Mistake #5: Not Connecting Securely
There are several ways to connect remotely to your office or others. If connecting to a web service, make sure you’re a on a secure network, that the site is secure and encrypted (HTTPS), and that you use two factor authentication. If you are connecting to your office, use a VPN or other facility as recommended by your IT department. A newer, unique solution available to advisory firms is cleverDome. With cleverDome, data is protected by a private internet where the data goes through a specially configured cloud directly to the destination point using real Military Grade Cybersecurity. The data is fractionalized and dispersed over multiple channels. The result is a private network that is safe, reliable and ten times faster than a VPN connection. Entry to “the Dome” is restricted to devices with end point protection in place with 24/7 monitoring, so only secure devices can enter the network.
Mistake #6: Overlooking Physical Security
As is the case when you are in the office, a clean desk policy should be enforced. Do not leave any work-related documents on your desk unattended. Keep everything under lock and key. Shred all paper documents before disposal If you store confidential information of an external hard drive make sure the device is encrypted, and lock anything not in use away.

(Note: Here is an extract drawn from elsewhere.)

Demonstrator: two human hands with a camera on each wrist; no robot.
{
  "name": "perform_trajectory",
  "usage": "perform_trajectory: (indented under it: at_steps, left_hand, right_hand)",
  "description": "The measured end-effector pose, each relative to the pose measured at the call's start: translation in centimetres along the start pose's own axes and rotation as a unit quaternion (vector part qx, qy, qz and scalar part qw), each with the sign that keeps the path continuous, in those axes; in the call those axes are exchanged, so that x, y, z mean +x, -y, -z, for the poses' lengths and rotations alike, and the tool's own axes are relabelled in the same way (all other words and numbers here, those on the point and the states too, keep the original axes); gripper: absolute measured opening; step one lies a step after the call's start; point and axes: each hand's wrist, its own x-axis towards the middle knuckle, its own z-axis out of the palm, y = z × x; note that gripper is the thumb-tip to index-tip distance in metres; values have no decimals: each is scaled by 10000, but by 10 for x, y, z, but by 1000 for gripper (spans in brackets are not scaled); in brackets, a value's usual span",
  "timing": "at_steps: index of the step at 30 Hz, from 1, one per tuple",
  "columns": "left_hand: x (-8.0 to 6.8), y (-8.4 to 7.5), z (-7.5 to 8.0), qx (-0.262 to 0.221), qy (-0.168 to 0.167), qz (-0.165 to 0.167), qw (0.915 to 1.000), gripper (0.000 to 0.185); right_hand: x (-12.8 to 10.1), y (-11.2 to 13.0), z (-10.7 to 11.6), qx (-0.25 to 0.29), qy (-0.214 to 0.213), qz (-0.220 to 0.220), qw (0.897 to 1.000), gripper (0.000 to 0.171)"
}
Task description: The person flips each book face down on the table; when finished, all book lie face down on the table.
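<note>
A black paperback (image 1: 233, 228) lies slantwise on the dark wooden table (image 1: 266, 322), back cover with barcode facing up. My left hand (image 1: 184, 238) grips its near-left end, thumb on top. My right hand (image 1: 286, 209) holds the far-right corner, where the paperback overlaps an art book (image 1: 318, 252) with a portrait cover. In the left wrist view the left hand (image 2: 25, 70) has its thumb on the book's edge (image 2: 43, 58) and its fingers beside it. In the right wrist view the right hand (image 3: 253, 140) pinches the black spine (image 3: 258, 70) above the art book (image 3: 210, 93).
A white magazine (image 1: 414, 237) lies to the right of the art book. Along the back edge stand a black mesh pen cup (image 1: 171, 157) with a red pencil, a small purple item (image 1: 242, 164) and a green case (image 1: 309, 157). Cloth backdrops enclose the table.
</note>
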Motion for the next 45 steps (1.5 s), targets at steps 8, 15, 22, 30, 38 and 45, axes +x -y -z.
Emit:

Until the current crisis runs its course, working from home will be the new normal for advisors, but a change in venue should not lead to a letdown in your cybersecurity preparedness. We have received numerous reports that hackers are taking advantage of the crisis to attack those that may have let their guard down. You owe it to your clients and to yourselves to stay as safe working from home as you do when you are working from your office.